What you should do -> Without the pictures, restate all of the data below word for word.

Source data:

------------------------

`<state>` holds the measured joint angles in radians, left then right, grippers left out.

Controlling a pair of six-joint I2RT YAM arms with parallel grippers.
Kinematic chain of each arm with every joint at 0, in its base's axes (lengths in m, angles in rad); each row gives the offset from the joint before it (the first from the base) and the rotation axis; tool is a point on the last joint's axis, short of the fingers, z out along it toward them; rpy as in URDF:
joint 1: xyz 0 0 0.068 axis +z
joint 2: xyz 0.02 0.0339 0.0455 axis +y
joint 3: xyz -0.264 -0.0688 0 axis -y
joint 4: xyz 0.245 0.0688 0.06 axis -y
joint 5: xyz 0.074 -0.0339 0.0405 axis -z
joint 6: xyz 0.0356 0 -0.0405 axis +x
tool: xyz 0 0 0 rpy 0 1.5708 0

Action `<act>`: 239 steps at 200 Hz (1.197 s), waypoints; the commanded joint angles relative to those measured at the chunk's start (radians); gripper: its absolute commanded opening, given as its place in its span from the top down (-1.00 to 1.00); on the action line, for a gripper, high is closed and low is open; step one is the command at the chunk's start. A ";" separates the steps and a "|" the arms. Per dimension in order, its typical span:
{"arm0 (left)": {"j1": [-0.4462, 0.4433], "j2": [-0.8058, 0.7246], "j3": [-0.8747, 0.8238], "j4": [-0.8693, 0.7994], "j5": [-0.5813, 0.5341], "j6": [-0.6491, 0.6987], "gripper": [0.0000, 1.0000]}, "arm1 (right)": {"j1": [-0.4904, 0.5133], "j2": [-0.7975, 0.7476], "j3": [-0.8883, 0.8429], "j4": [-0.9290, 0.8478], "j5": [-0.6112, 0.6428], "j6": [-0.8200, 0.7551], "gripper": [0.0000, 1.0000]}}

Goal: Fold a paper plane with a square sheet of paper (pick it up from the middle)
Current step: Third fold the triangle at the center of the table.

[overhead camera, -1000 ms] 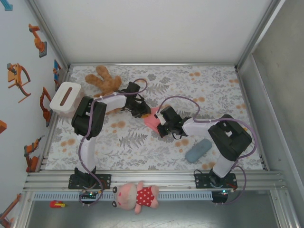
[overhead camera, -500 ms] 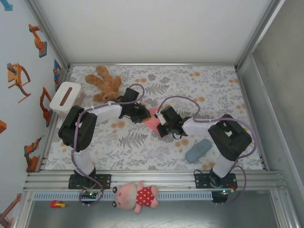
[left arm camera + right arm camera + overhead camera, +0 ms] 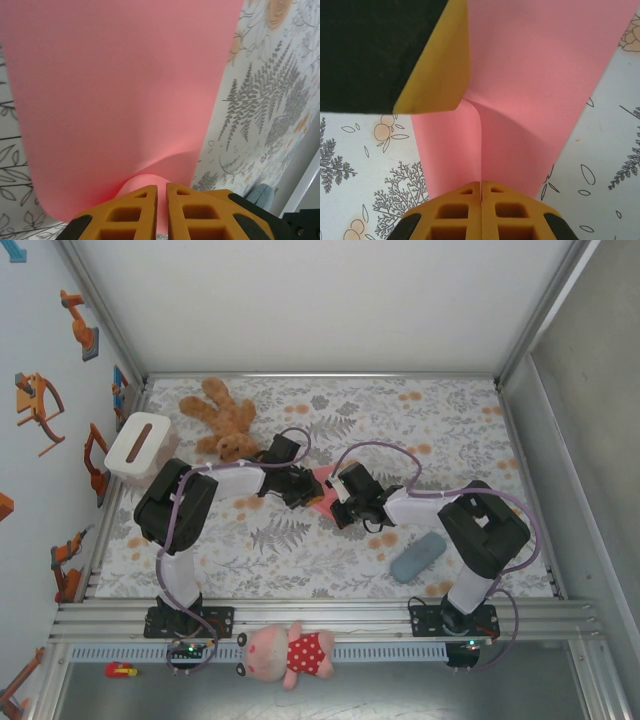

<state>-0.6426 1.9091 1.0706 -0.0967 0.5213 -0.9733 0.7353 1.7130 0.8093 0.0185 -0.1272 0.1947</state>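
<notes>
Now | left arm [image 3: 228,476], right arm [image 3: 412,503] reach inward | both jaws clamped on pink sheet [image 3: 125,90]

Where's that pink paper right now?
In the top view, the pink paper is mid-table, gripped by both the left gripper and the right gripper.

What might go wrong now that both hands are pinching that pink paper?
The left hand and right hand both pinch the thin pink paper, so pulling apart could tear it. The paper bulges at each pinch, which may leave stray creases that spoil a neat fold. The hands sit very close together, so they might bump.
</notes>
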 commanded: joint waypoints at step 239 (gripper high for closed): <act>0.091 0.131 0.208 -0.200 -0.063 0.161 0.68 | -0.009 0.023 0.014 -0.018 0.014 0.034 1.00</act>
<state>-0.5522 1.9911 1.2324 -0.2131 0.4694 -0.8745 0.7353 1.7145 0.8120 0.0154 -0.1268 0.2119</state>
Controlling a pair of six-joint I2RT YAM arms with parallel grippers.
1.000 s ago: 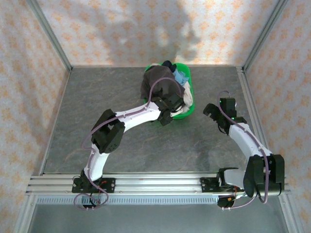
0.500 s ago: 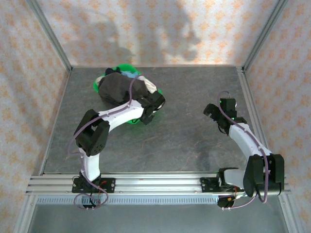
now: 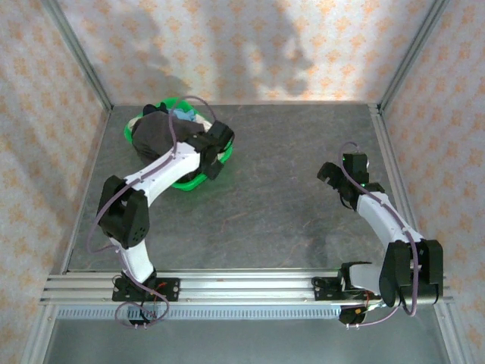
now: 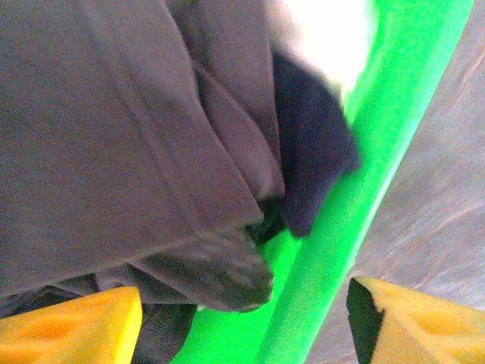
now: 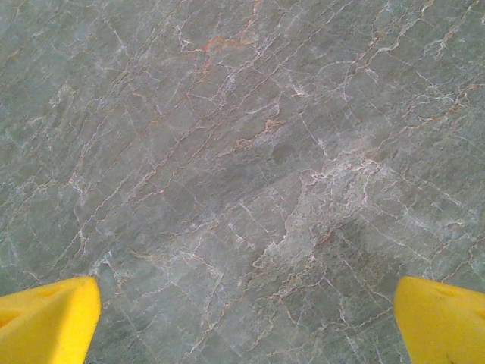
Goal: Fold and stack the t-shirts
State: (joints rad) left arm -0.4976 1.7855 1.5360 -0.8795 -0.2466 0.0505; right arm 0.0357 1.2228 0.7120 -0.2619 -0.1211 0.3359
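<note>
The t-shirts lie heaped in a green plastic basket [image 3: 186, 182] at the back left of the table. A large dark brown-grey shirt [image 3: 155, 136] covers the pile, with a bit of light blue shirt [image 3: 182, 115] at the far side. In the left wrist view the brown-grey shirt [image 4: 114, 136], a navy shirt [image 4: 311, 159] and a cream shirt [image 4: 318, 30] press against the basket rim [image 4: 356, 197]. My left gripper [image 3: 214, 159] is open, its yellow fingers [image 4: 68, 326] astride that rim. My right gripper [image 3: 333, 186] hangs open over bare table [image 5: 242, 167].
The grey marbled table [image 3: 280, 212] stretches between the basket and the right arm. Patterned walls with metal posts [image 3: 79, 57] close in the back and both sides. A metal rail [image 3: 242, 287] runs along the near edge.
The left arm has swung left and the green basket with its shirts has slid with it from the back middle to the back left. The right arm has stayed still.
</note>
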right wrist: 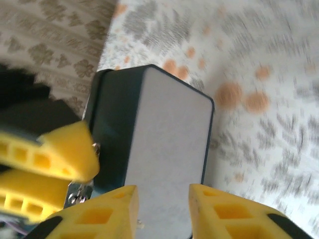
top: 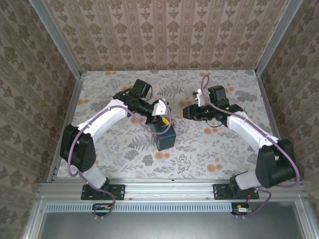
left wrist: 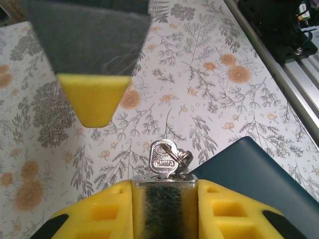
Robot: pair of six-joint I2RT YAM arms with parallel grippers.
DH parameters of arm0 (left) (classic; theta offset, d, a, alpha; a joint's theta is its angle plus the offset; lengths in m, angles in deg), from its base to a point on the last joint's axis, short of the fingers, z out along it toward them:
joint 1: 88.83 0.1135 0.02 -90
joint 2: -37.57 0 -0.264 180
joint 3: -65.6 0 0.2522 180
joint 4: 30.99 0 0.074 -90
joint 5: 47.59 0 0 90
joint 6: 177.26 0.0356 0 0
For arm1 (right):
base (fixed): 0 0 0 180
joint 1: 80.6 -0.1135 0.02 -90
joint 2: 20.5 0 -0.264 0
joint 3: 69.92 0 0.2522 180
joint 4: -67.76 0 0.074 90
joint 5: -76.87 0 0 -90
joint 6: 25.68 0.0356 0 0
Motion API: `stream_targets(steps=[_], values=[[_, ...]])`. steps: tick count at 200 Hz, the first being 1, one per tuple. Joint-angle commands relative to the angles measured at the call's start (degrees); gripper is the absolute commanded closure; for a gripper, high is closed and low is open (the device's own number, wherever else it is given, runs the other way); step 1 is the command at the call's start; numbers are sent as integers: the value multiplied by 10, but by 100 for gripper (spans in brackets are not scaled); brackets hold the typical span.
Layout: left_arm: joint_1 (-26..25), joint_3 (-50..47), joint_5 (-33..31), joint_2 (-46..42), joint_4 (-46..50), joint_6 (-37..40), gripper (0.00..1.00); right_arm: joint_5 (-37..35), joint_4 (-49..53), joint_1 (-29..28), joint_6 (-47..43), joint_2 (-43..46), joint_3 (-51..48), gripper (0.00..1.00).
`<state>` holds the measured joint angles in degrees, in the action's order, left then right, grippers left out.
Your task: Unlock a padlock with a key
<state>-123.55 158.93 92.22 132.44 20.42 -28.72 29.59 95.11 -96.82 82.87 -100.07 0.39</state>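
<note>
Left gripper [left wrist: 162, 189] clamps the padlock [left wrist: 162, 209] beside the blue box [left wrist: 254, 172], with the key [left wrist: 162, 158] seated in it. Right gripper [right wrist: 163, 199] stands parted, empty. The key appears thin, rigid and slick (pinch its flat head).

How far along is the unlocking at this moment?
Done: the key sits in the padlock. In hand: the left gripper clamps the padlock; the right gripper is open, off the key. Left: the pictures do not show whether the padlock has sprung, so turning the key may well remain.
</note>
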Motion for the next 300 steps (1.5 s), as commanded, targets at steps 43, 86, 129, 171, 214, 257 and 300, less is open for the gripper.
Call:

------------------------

Exercise answer ->
`<state>` holds the measured joint angles in radians, left then right, grippers left out.

Controlling a pair of six-joint I2RT YAM arms with parallel grippers.
Kinematic chain of each arm with every joint at 0, in its base's axes (lengths in m, angles in rad); each row gives the offset from the joint before it (the first from the base) and the rotation axis; tool is a point on the last joint's axis, short of the fingers, z out along it toward them; rpy as in URDF:
joint 1: xyz 0 0 0.068 axis +z
joint 2: xyz 0.02 0.0339 0.0455 axis +y
joint 3: xyz -0.264 -0.0688 0 axis -y
joint 4: xyz 0.245 0.0688 0.06 axis -y
joint 5: xyz 0.074 -0.0339 0.0405 axis -z
joint 6: xyz 0.0356 0 -0.0405 axis +x
tool: xyz 0 0 0 rpy 0 1.5708 0

Action `<act>`: 239 steps at 200 Hz (1.197 s), waypoints; the commanded joint angles relative to those measured at the chunk's start (radians); gripper: its absolute commanded opening, given as its place in its span from the top down (-1.00 to 1.00); on the action line, for a gripper, high is closed and low is open; step one is the command at the chunk's start. A ";" separates the steps and a "|" the arms. Per dimension in order, its typical span:
{"arm0 (left)": {"j1": [-0.4462, 0.4433], "j2": [-0.8058, 0.7246], "j3": [-0.8747, 0.8238], "j4": [-0.8693, 0.7994], "j5": [-0.5813, 0.5341], "j6": [-0.6491, 0.6987], "gripper": [0.0000, 1.0000]}, "arm1 (right)": {"j1": [-0.4904, 0.5133], "j2": [-0.7975, 0.7476], "j3": [-0.8883, 0.8429], "j4": [-0.9290, 0.8478], "j5": [-0.6112, 0.6428], "j6": [-0.8200, 0.7551], "gripper": [0.0000, 1.0000]}}

Goal: Fold a paper plane with a square sheet of paper (pick it up from the middle)
Current step: Third fold the triangle at the center of the table.

[overhead camera, -1000 ms] 
[overhead camera, -500 ms] 
[left arm camera + right arm camera + overhead camera, +0 ms] 

<state>-0.6426 1.9091 1.0706 -0.0967 0.5213 -0.9733 0.7353 1.7130 0.8093 0.0185 -0.1272 0.1947</state>
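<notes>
Now | left arm [image 3: 228,476], right arm [image 3: 412,503] reach inward | both jaws clamped on pink sheet [image 3: 125,90]

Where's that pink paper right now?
In the top view, the pink paper is mid-table, gripped by both the left gripper and the right gripper.

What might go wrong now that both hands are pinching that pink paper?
The left hand and right hand both pinch the thin pink paper, so pulling apart could tear it. The paper bulges at each pinch, which may leave stray creases that spoil a neat fold. The hands sit very close together, so they might bump.
</notes>
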 commanded: joint waypoints at step 239 (gripper high for closed): <act>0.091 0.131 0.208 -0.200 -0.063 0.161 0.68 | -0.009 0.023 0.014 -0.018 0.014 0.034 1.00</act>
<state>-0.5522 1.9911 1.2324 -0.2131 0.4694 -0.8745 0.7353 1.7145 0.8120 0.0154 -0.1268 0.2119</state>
Controlling a pair of six-joint I2RT YAM arms with parallel grippers.
1.000 s ago: 
0.500 s ago: 
now: 
now: 
now: 
Goal: Fold and stack the t-shirts
State: (joints rad) left arm -0.4976 1.7855 1.5360 -0.8795 -0.2466 0.0505; right arm 0.0357 1.2228 0.7120 -0.2619 -0.1211 0.3359
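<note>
The t-shirts lie heaped in a green plastic basket [image 3: 186, 182] at the back left of the table. A large dark brown-grey shirt [image 3: 155, 136] covers the pile, with a bit of light blue shirt [image 3: 182, 115] at the far side. In the left wrist view the brown-grey shirt [image 4: 114, 136], a navy shirt [image 4: 311, 159] and a cream shirt [image 4: 318, 30] press against the basket rim [image 4: 356, 197]. My left gripper [image 3: 214, 159] is open, its yellow fingers [image 4: 68, 326] astride that rim. My right gripper [image 3: 333, 186] hangs open over bare table [image 5: 242, 167].
The grey marbled table [image 3: 280, 212] stretches between the basket and the right arm. Patterned walls with metal posts [image 3: 79, 57] close in the back and both sides. A metal rail [image 3: 242, 287] runs along the near edge.
The left arm has swung left and the green basket with its shirts has slid with it from the back middle to the back left. The right arm has stayed still.
</note>
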right wrist: 
top: 
left wrist: 
Robot: pair of six-joint I2RT YAM arms with parallel grippers.
DH parameters of arm0 (left) (classic; theta offset, d, a, alpha; a joint's theta is its angle plus the offset; lengths in m, angles in deg), from its base to a point on the last joint's axis, short of the fingers, z out along it toward them:
joint 1: 88.83 0.1135 0.02 -90
joint 2: -37.57 0 -0.264 180
joint 3: -65.6 0 0.2522 180
joint 4: 30.99 0 0.074 -90
joint 5: 47.59 0 0 90
joint 6: 177.26 0.0356 0 0
For arm1 (right):
base (fixed): 0 0 0 180
joint 1: 80.6 -0.1135 0.02 -90
joint 2: 20.5 0 -0.264 0
joint 3: 69.92 0 0.2522 180
joint 4: -67.76 0 0.074 90
joint 5: -76.87 0 0 -90
joint 6: 25.68 0.0356 0 0
Motion API: `stream_targets(steps=[_], values=[[_, ...]])`. steps: tick count at 200 Hz, the first being 1, one per tuple. Joint-angle commands relative to the angles measured at the call's start (degrees); gripper is the absolute commanded closure; for a gripper, high is closed and low is open (the device's own number, wherever else it is given, runs the other way); step 1 is the command at the call's start; numbers are sent as integers: the value multiplied by 10, but by 100 for gripper (spans in brackets are not scaled); brackets hold the typical span.
Layout: left_arm: joint_1 (-26..25), joint_3 (-50..47), joint_5 (-33..31), joint_2 (-46..42), joint_4 (-46..50), joint_6 (-37..40), gripper (0.00..1.00); right_arm: joint_5 (-37..35), joint_4 (-49..53), joint_1 (-29..28), joint_6 (-47..43), joint_2 (-43..46), joint_3 (-51..48), gripper (0.00..1.00).
`<state>` holds the measured joint angles in degrees, in the action's order, left then right, grippers left out.
Your task: Unlock a padlock with a key
<state>-123.55 158.93 92.22 132.44 20.42 -28.72 29.59 95.11 -96.82 82.87 -100.07 0.39</state>
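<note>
Left gripper [left wrist: 162, 189] clamps the padlock [left wrist: 162, 209] beside the blue box [left wrist: 254, 172], with the key [left wrist: 162, 158] seated in it. Right gripper [right wrist: 163, 199] stands parted, empty. The key appears thin, rigid and slick (pinch its flat head).

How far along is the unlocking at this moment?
Done: the key sits in the padlock. In hand: the left gripper clamps the padlock; the right gripper is open, off the key. Left: the pictures do not show whether the padlock has sprung, so turning the key may well remain.
</note>
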Motion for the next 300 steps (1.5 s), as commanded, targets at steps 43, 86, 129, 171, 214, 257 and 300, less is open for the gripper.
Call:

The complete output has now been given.